**What you have to do**.
Your answer must be an exact transcription of every entry.

(Items listed in a dataset)
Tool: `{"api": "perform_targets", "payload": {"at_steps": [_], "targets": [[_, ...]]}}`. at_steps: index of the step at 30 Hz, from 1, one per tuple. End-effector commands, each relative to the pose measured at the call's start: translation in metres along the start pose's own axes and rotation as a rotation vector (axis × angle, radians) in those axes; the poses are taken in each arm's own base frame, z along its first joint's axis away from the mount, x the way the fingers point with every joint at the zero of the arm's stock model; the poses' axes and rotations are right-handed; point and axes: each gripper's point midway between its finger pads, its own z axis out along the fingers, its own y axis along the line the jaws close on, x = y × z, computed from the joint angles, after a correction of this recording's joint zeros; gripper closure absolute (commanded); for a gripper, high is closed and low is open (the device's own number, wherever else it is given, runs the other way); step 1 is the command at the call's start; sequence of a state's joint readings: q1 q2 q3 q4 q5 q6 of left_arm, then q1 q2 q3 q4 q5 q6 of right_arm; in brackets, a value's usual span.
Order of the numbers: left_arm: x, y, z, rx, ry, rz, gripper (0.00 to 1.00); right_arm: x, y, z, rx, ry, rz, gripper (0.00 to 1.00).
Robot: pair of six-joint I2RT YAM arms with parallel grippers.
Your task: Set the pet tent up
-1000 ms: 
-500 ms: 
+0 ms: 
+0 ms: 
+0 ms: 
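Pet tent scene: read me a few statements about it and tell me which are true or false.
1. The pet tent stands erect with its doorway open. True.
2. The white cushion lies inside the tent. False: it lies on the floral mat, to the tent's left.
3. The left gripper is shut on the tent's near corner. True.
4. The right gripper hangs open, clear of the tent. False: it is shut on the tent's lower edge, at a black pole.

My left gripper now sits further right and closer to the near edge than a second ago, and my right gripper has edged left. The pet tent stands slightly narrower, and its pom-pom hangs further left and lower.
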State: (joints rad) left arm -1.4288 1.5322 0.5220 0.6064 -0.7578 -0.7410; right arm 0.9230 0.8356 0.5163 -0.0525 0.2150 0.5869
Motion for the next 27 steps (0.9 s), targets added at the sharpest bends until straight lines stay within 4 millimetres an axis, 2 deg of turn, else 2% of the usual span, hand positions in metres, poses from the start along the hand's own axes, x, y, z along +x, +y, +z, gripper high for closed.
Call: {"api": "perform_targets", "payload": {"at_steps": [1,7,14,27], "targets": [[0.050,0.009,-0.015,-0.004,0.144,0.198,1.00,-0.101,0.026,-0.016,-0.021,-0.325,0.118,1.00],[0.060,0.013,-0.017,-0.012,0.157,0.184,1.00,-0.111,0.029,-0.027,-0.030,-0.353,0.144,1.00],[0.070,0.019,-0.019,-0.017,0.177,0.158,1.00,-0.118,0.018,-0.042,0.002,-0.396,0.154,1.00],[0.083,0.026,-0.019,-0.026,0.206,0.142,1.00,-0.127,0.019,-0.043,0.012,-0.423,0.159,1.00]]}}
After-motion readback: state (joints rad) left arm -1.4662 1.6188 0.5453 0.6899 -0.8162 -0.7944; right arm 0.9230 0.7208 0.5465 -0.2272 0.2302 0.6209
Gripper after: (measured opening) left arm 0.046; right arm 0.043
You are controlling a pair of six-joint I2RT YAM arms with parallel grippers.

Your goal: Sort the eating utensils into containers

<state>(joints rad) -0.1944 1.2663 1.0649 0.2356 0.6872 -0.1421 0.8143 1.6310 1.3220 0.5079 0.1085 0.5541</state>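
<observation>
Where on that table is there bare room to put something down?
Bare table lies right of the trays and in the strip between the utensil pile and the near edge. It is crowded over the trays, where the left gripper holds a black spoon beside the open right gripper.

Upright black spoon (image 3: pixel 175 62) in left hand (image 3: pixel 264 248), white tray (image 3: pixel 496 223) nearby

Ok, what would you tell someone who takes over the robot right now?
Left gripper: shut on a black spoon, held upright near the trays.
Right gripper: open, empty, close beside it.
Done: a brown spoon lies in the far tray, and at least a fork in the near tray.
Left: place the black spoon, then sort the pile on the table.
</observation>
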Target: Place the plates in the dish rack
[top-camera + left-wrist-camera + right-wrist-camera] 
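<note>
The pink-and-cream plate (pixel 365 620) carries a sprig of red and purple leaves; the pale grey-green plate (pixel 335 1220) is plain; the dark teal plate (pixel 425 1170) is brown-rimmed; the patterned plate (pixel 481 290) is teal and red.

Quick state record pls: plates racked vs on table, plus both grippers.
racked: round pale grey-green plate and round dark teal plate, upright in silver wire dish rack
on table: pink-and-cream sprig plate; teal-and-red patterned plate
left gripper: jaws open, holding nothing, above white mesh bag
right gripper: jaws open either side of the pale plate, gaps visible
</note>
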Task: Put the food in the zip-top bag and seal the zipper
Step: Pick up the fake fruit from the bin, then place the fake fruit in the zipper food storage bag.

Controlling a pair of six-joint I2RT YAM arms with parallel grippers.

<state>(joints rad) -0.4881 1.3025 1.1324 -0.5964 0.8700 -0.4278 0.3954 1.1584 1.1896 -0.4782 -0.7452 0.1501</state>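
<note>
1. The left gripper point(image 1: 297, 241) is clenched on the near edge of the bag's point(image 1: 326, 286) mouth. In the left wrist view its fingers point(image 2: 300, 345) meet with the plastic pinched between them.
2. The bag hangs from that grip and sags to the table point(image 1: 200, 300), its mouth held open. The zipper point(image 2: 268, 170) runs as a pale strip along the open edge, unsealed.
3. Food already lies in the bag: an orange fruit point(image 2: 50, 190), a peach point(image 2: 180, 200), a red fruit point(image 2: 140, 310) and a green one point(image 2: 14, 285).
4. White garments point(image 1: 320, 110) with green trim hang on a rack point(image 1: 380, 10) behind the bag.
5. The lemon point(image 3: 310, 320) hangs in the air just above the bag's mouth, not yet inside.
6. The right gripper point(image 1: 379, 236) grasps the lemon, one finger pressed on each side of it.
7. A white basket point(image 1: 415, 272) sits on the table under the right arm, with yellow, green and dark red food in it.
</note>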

**Written response**.
Tool: `{"api": "perform_targets", "payload": {"at_steps": [_], "targets": [[_, ...]]}}`. at_steps: index of the step at 30 Hz, from 1, one per tuple. End-effector commands, each relative to the pose measured at the call's start: translation in metres along the start pose's own axes and rotation as a rotation vector (axis × angle, radians) in those axes; the poses are taken in each arm's own base frame, z along its first joint's axis away from the mount, x the way the fingers point with every joint at the zero of the arm's stock model; the poses' axes and rotations are right-handed; point and axes: each gripper's point midway between its finger pads, its own z axis out along the fingers, its own y axis along the line the jaws close on, x = y × z, computed from the joint angles, after a correction of this recording's joint zeros; gripper closure absolute (commanded); for a gripper, high is closed and low is open (the device's own number, wherever else it is given, runs the other way); step 1 is the command at the call's start; sequence of a state's joint readings: q1 q2 q3 q4 q5 q6 of left_arm, then q1 q2 q3 q4 q5 q6 of right_arm; in brackets, a value's usual span.
Order of the numbers: left_arm: x, y, z, rx, ry, rz, gripper (0.00 to 1.00); right_arm: x, y, z, rx, ry, rz, gripper (0.00 to 1.00).
Robot: pair of six-joint I2RT YAM arms with parallel grippers.
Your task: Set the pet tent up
-1000 ms: 
-500 ms: 
+0 ms: 
+0 ms: 
+0 ms: 
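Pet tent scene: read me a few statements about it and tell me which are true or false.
1. The pet tent stands erect with its doorway open. True.
2. The white cushion lies inside the tent. False: it lies on the floral mat, to the tent's left.
3. The left gripper is shut on the tent's near corner. True.
4. The right gripper hangs open, clear of the tent. False: it is shut on the tent's lower edge, at a black pole.

My left gripper now sits further right and closer to the near edge than a second ago, and my right gripper has edged left. The pet tent stands slightly narrower, and its pom-pom hangs further left and lower.
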State: (joints rad) left arm -1.4288 1.5322 0.5220 0.6064 -0.7578 -0.7410; right arm 0.9230 0.8356 0.5163 -0.0525 0.2150 0.5869
Motion for the next 27 steps (0.9 s), targets added at the sharpest bends until straight lines stay within 4 millimetres an axis, 2 deg of turn, else 2% of the usual span, hand positions in metres, poses from the start along the hand's own axes, x, y, z along +x, +y, +z, gripper high for closed.
Call: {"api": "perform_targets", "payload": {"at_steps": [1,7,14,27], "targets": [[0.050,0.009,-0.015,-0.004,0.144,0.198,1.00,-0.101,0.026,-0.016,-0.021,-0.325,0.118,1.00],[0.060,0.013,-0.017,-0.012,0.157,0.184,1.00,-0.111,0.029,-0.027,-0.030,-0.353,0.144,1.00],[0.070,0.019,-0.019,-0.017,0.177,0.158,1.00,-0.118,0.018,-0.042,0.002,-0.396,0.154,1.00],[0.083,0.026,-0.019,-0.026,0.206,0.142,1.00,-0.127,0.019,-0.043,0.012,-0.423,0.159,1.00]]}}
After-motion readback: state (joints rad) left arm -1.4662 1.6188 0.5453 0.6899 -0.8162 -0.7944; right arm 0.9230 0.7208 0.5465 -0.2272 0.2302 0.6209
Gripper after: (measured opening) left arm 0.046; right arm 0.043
You are controlling a pair of six-joint I2RT YAM arms with parallel grippers.

Your goal: Sort the eating utensils into containers

<state>(joints rad) -0.1944 1.2663 1.0649 0.2356 0.6872 -0.1421 0.8143 1.6310 1.3220 0.5079 0.1085 0.5541</state>
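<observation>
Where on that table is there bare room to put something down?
Bare table lies right of the trays and in the strip between the utensil pile and the near edge. It is crowded over the trays, where the left gripper holds a black spoon beside the open right gripper.

Upright black spoon (image 3: pixel 175 62) in left hand (image 3: pixel 264 248), white tray (image 3: pixel 496 223) nearby

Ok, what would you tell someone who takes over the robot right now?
Left gripper: shut on a black spoon, held upright near the trays.
Right gripper: open, empty, close beside it.
Done: a brown spoon lies in the far tray, and at least a fork in the near tray.
Left: place the black spoon, then sort the pile on the table.
</observation>
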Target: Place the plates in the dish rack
[top-camera + left-wrist-camera + right-wrist-camera] 
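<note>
The pink-and-cream plate (pixel 365 620) carries a sprig of red and purple leaves; the pale grey-green plate (pixel 335 1220) is plain; the dark teal plate (pixel 425 1170) is brown-rimmed; the patterned plate (pixel 481 290) is teal and red.

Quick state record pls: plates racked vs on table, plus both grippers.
racked: round pale grey-green plate and round dark teal plate, upright in silver wire dish rack
on table: pink-and-cream sprig plate; teal-and-red patterned plate
left gripper: jaws open, holding nothing, above white mesh bag
right gripper: jaws open either side of the pale plate, gaps visible
</note>
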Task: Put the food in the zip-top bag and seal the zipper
Step: Pick up the fake fruit from the bin, then place the fake fruit in the zipper food storage bag.

Controlling a pair of six-joint I2RT YAM arms with parallel grippers.

<state>(joints rad) -0.4881 1.3025 1.1324 -0.5964 0.8700 -0.4278 0.3954 1.1584 1.1896 -0.4782 -0.7452 0.1501</state>
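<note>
1. The left gripper point(image 1: 297, 241) is clenched on the near edge of the bag's point(image 1: 326, 286) mouth. In the left wrist view its fingers point(image 2: 300, 345) meet with the plastic pinched between them.
2. The bag hangs from that grip and sags to the table point(image 1: 200, 300), its mouth held open. The zipper point(image 2: 268, 170) runs as a pale strip along the open edge, unsealed.
3. Food already lies in the bag: an orange fruit point(image 2: 50, 190), a peach point(image 2: 180, 200), a red fruit point(image 2: 140, 310) and a green one point(image 2: 14, 285).
4. White garments point(image 1: 320, 110) with green trim hang on a rack point(image 1: 380, 10) behind the bag.
5. The lemon point(image 3: 310, 320) hangs in the air just above the bag's mouth, not yet inside.
6. The right gripper point(image 1: 379, 236) grasps the lemon, one finger pressed on each side of it.
7. A white basket point(image 1: 415, 272) sits on the table under the right arm, with yellow, green and dark red food in it.
</note>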

This exercise requires no further response.